Cloning and Stem Cells
Clones are genetically identical organisms. In other words, organisms with the same DNA or genome. Organisms with asexual reproduction, like many microorganisms that merely divide, usually have millions of clones because only rare mutations are a cause of genetic alterations. In mammals, including humans, clones can originate due to divisions of the egg, often called identical or monozygotic twins. Having the same genome does not imply that two organisms will be exactly the same. Even identical twins are different to some degree. During development random events occur, called developmental noise, that are unique to each organism. In addition, changes in education, nurturing, and other environmental factors can lead to noticeable differences between adult organisms with the same genome.
In 1997, Ian Wilmut and colleagues at the Roslin Institute in Scotland developed an artificial method of obtaining mammalian clones from mature animals and thus permit asexual reproduction in mammals. Dolly the sheep was the first such cloned mammal--cloning in other species, like frogs, had been done before. Briefly, clones are generated by extracting the nucleus of a mother cell, which in case of Dolly was a mammary cell, and then injecting it into an egg without a nucleus. Precise cell culture conditions and often an electric shock allow the nucleus to merge with the egg which can then be inserted into a womb and, in some cases, generate a new organism. This procedure--known as nuclear transfer--meant that Dolly featured the same nuclear genome of her "mother". In recent years, clones of many other mammalian species have been produced using this or similar techniques: calves, mice, monkeys, pigs, cats, etc. Clones from clones have also been created.

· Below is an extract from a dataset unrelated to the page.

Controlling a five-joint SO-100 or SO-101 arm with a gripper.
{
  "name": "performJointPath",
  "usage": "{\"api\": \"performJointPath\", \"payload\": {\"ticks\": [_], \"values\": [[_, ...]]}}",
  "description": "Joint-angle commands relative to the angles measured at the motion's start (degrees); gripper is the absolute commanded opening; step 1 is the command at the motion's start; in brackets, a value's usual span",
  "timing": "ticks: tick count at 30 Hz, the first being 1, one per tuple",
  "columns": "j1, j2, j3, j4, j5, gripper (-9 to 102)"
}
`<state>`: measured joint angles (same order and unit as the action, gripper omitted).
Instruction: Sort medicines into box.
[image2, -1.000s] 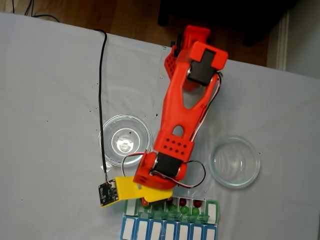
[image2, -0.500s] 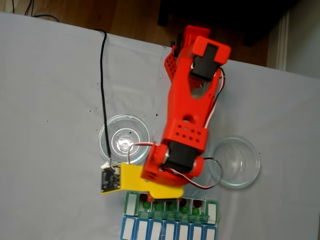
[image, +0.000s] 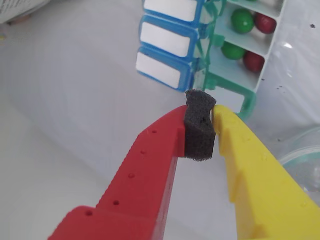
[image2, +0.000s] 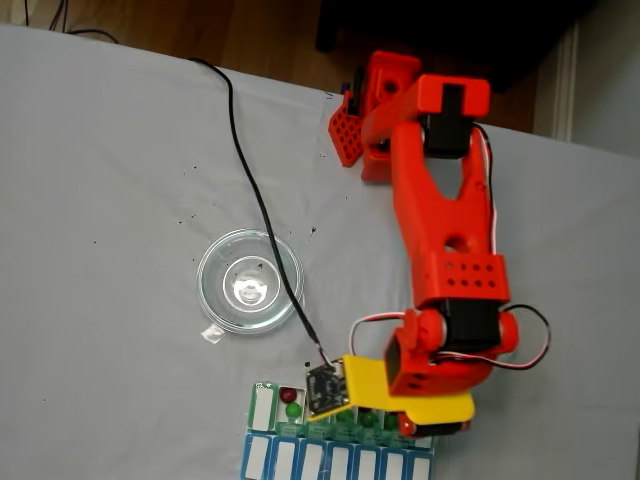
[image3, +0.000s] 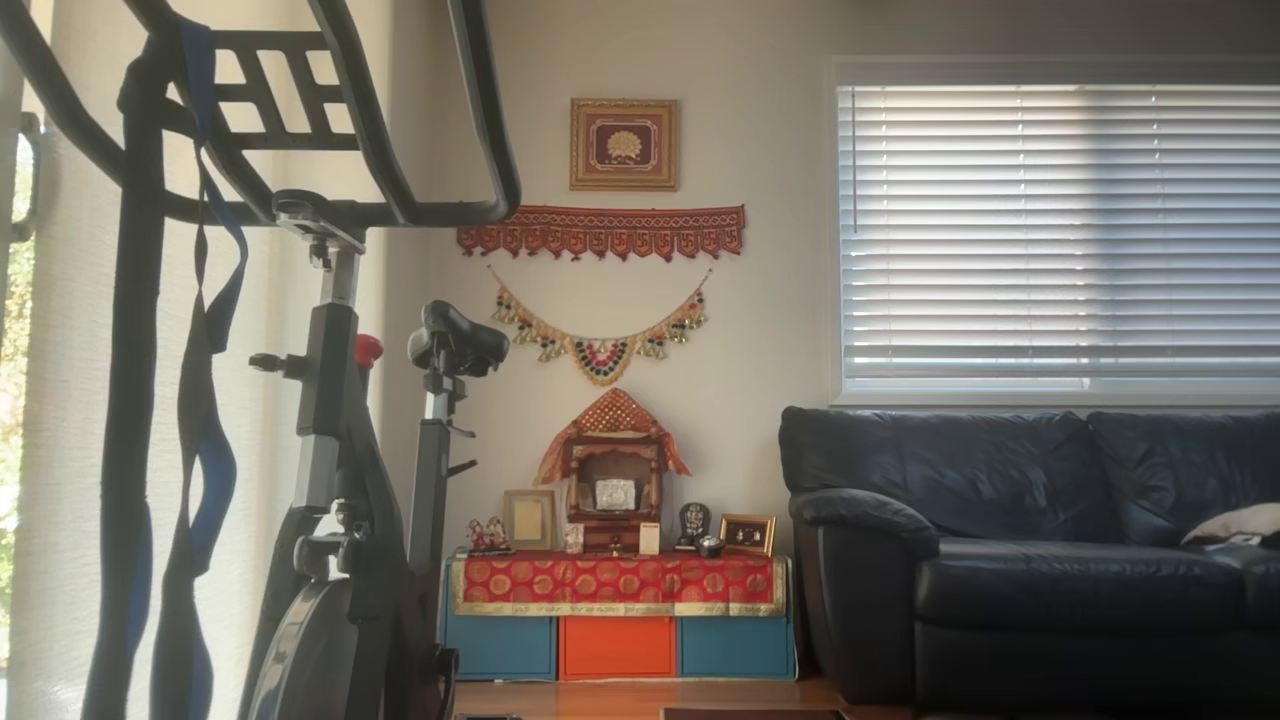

Animal cloning has many applications. Cloning pets is already a reality and some companies offer services in this area. In agriculture, researchers have cloned a disease-resistant bull that had died and the cloning of endangered species is an emerging prospect for conservation efforts. Despite some early setbacks, Pasqualino Loi and colleagues have been able to clone a mouflon lamb, a member of an endangered species of sheep, using the same somatic cell nuclear transfer technique used to clone Dolly. Cloning animals is barely controversial, though human cloning has been much attacked, as detailed below.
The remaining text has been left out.